It only takes a day or two to build this genius device that could help increase food security in the remote Yukon
When all was said and done, the tallest tomato plant had grown nearly eight and a half feet tall, bearing tomatoes close to five inches in diameter. That's no small feat in Whitehorse, Yukon, one of Canada's most remote cities, less than a day's drive from the Arctic Circle.
The man who grew it, Chris Bartsch, didn't just get lucky—the retired radial floor heating installer invented invented a device, easy to build, powered by the sun and made entirely from local materials, that he calls a solar collector. In the industry, it's usually called a root heater, more frequently found in greenhouses, where they're often installed at great expense.
Bartsch, 82, got his tomato plants that tall—and that productive—all with a few pieces of scrap metal, a refurbished circulator pump, and some tubing. It works much as a solar panel would, collecting the sunlight, heating the water, which flows through a system of tubing laid out beneath the soil, creating favorable conditions for crops to grow, regardless of how long spring lingers, or how early fall chooses to arrive. Best of all, he's doing it outdoors.
"What I'm really trying to prove here is that this can be done at a reasonable cost ... but the benefits of it are huge," Bartsch told Canada's CBC News, in a recent interview.
"You can shorten your growth time, possibly do two crops a year."
The town—and agriculture experts in the region—are certainly paying attention; at a time when gardens are being shut down for the year, Bartsch's plot at a local community garden is still going.

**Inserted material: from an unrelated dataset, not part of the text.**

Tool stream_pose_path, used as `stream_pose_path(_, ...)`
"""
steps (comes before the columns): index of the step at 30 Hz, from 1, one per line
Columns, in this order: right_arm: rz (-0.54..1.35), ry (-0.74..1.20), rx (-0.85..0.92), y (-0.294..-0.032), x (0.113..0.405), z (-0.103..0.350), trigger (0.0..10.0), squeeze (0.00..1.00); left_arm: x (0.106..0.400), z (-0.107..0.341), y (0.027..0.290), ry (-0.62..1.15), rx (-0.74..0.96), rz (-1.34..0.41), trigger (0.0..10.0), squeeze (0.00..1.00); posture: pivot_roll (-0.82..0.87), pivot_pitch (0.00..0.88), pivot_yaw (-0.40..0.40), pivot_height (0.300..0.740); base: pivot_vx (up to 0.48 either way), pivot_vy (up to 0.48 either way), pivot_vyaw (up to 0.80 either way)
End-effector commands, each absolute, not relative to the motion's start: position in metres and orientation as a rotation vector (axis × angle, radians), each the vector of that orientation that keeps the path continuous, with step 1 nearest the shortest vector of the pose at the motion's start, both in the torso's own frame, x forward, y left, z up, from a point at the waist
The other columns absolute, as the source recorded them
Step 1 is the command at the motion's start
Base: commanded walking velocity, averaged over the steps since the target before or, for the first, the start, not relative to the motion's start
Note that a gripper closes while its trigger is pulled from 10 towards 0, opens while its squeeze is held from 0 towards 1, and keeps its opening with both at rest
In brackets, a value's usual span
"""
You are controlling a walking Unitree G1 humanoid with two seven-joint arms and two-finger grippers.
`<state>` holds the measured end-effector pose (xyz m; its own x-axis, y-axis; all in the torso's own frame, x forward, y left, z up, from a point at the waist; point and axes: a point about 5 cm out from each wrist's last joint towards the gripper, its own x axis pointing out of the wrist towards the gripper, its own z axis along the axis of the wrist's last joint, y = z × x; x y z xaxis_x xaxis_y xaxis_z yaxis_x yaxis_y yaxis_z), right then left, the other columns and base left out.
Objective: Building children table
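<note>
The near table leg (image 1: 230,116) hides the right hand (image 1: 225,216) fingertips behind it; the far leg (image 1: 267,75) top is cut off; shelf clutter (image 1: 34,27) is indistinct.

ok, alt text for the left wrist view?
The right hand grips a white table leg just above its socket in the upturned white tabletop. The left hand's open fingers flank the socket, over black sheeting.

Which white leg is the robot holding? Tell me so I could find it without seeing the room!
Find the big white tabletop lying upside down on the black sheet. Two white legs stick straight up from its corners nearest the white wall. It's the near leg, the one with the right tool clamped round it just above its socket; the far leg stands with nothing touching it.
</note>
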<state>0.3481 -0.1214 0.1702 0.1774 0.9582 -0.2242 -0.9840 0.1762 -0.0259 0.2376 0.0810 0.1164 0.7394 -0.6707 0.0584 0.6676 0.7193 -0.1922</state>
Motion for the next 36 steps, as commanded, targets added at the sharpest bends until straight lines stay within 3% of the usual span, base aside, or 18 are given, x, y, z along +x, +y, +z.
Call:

Bartsch acknowledges that he's still in the test phase, and there are questions as to whether or not you can scale up a project like this to actually have a long-term impact on regional agriculture and food security, but, no matter— Bartsch appears to be having a grand time with the project. That big tomato he grew? It was presented to the mayor of Whitehorse, who pronounced it the biggest he had ever seen—and the best tasting, too.